Successful first season for community green houses helped fill food bank’s cupboards


The first summer of Whistler’s Community Greenhouse project has been a great success.

More than 50 families enjoyed the fruits of their labour and Whistler’s food bank got fresh vegetables every week all summer long.

"…It was great to get the vegetables," said Sandra McCarthy, food bank co-ordinator.

The food bank got, on average, two 10-gallon buckets of vegetables each week from the Community Gardens Project.

The beans, tomatoes, cucumbers and other goods were snapped up by those in need. Indeed, said McCarthy, she could have given away lots more vegetables if they had been available.

"I know the project was just feeling things out this summer and I’m hoping there will be even more available next year," she said.

"It was really good for the kids. People were overwhelmed by it. They just couldn’t believe it and they thought it was pretty special and they loved that it was organic."

The Community Gardens Project was the brainchild of local psychologist and citizen of the year Dr. Stephen Milstein.

"Everyone was stunned by how much things grew," said Milstein, who has his own prolific greenhouse at home.

There were hurdles though as the project got up and running.

The irrigation system at the Myrtle Philip greenhouse got plugged by minerals in the water, forcing growers to resort to hand watering.

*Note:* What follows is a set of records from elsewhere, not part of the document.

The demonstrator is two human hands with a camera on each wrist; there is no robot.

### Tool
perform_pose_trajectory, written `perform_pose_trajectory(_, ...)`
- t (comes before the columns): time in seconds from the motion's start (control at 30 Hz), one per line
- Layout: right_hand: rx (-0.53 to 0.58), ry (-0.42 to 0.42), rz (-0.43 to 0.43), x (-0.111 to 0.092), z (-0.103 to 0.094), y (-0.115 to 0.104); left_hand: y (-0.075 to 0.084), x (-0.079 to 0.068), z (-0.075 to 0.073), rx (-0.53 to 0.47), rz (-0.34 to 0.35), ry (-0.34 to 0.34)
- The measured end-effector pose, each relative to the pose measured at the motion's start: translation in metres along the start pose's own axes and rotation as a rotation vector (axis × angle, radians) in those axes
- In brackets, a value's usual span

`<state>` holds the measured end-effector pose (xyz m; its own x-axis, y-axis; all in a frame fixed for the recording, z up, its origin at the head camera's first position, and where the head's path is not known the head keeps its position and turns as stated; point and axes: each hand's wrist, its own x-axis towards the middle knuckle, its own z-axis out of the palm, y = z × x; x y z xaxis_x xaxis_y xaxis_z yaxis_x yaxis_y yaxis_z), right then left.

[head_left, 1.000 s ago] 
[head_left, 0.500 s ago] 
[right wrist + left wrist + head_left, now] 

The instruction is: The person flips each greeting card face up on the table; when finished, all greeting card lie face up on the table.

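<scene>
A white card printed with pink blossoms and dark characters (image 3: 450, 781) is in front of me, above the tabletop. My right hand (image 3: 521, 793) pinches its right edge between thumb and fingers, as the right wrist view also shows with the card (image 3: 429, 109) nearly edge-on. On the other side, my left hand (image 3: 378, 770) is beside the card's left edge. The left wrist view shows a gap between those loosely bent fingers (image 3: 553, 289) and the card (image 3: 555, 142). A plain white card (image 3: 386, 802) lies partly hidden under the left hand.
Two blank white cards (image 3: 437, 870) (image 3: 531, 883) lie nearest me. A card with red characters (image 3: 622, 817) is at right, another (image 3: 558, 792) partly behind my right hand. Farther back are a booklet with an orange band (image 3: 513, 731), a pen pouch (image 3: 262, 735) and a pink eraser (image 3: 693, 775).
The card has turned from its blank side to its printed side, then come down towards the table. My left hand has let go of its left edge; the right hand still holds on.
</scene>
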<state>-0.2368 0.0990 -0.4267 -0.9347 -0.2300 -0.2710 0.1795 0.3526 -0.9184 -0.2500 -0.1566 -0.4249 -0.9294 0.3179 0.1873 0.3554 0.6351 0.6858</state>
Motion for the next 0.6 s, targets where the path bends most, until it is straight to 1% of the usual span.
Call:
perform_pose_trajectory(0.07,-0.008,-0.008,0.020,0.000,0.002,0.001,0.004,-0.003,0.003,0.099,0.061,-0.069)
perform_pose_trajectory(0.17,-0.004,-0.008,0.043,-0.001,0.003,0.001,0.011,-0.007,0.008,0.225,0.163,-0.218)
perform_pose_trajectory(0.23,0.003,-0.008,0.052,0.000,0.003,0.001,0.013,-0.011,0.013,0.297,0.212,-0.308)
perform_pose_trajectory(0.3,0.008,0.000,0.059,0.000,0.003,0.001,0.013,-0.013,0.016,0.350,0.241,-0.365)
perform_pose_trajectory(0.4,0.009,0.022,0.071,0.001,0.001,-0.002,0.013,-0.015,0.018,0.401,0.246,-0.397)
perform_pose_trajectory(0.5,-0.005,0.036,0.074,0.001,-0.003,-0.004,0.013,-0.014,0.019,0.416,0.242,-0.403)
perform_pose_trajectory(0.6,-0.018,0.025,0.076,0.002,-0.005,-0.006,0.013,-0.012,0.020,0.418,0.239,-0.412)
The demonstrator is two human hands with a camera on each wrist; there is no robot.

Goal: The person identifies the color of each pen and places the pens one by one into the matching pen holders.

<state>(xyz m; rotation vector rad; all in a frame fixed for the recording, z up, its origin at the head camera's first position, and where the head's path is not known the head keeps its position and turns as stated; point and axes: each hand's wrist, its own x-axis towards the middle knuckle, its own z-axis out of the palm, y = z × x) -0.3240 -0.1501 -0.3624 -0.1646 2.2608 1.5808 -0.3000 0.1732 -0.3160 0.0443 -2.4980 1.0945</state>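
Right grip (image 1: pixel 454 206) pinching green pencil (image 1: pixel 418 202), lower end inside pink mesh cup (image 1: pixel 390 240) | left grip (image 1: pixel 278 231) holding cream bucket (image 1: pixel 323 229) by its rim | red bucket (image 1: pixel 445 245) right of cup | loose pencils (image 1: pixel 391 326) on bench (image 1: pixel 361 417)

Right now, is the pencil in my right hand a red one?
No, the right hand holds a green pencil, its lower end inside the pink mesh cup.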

However, the golden lining to this problem, said Milstein, was that the high mineral content of the water meant condensation on the inside of the plastic turned the roof and sides opaque, protecting the plants from the burning heat of this summer’s intense sun.

Indeed the project is planning on fundraising to replace the clear plastic greenhouse domes with opaque ones for this reason.

Ventilation was also an issue this summer said Milstein. For the coming growing season he hopes to fundraise then install large fans at the ends of the building instead of having to get volunteers to lift and lower flaps along the side of the greenhouses everyday.

The soil will also get a boost with some organic manure for the coming season, to help increase the productivity of the soil.

To date there are three greenhouses, two at Spruce Grove and one on the lower field at Myrtle Philip school, which this year was dedicated to growing food for the food bank. Each is 20 feet by 40 feet and holds 18 raised boxes.

What thrilled Milstein about the project was the way it got people together from all over the community.

"It helped create community," he said. "It had tremendous value in connecting people as well as growing vegetables."